Where Screenplay Ideas Come from and How to Generate Your Own

Where do ideas for screenplays come from?

If you’ve ever heard a working screenwriter asked this question, you might get the sense that most movie ideas hit scribes as bolts of genius hurled down from Mt. Olympus by the ghosts of Plato, Shakespeare and Paddy Chayefsky — rewards for typing such prose that merit the story gods’ favor.

As the writer scrunches his face in thought (probably imagining a lightning bolt-clutching Chayefsky in a toga), the usual response is to say that they “don’t know” where their ideas come from. Which is often followed by the equally worthless disclosure of the location of the creative rendezvous — “My ideas come to me in the shower.”

I believe that many writers’ own thoughts are too flooded with plot points and character arcs to wonder where it all originates. But the question is worth looking into. Where do film stories come from? If a writer lacks existential curiosity of his own creativity and merely brushes it off as “divine inspiration,” then who is to say that blessed spigot won’t turn off just as wondrously as it switched on?

The good news is, if your spigot is on, it’s doubtful that it will ever turn off — barring some kind of mental collapse. Creativity is to screenwriters as algebraic prowess is to engineers. The real question is whether or not a dormant creative faucet can be switched on in the first place.

In high school, I joined a garage band. There were three of us, two six-string players and a bass. No drummer — which was not by choice, but more due to living in a limited talent pool. I don’t know what got into me at age 15 that I was somehow musical enough to be in a garage band. I couldn’t read music and I was all of six months into teaching myself to play guitar. Nevertheless, I was pretty sure that our drummer-less trio was destined for rock greatness. All it would take is a dozen original songs.

While my band mates got more adept at performing covers, I preferred to plink out my own compositions — some of which were decent, but most of them not at all decent. And my lyrics were even worse than my guitar riffs.

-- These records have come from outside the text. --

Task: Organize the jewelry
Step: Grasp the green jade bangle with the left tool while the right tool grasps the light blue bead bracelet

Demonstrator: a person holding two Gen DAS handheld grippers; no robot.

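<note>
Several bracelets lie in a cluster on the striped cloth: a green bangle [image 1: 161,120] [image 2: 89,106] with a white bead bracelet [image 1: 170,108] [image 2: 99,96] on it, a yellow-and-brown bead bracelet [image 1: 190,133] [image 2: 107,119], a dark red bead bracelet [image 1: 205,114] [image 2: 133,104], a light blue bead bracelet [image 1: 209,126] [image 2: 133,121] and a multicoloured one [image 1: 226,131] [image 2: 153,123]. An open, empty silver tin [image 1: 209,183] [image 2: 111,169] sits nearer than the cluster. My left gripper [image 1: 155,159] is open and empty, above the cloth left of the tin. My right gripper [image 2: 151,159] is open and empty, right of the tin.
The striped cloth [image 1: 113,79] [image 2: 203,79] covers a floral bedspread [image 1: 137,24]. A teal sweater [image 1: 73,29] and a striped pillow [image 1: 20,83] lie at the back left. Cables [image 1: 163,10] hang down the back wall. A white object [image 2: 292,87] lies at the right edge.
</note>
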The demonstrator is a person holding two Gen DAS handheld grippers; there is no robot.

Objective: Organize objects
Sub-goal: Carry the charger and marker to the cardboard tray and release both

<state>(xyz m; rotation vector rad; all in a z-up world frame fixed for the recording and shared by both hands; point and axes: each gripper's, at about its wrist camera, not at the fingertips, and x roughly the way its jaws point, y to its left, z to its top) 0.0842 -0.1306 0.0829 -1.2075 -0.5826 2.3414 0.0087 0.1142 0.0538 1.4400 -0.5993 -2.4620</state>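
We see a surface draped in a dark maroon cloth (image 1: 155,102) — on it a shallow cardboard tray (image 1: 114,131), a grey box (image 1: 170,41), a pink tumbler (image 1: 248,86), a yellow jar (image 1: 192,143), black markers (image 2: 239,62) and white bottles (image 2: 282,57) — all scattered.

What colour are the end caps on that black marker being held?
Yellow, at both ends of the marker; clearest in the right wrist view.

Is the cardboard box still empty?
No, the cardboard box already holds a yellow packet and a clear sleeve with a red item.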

I never completed a single song. Forget twelve of them.

By the end of high school, my band failed to emerge anywhere outside of our own garages and basements. We could do some passable Metallica covers (minus drums), but we never played anything of our own compositions. Meanwhile, a half dozen other garage bands from our high school played a regular rotation of gigs all over town featuring mostly original material.

I asked a friend who was chief writer for one of those bands how he came up with his songs. His response — much like the scrunchy-faced screenwriter thinking of Chayefsky in a toga — was that he really didn’t know where his music came from. Melodies arrived out of his subconscious and the lyrics followed to fit the tune.

My friend had an “inner-singer.” He could no more keep his dulcet muse from entering his head than will his own lungs to stop breathing. I clearly never had an inner-singer. But what I do have — and I knew it at a young age — is an “inner-storyteller.” While my friend could compose a complete song in a few nights, I could knock out the first act of a movie script with the same ease.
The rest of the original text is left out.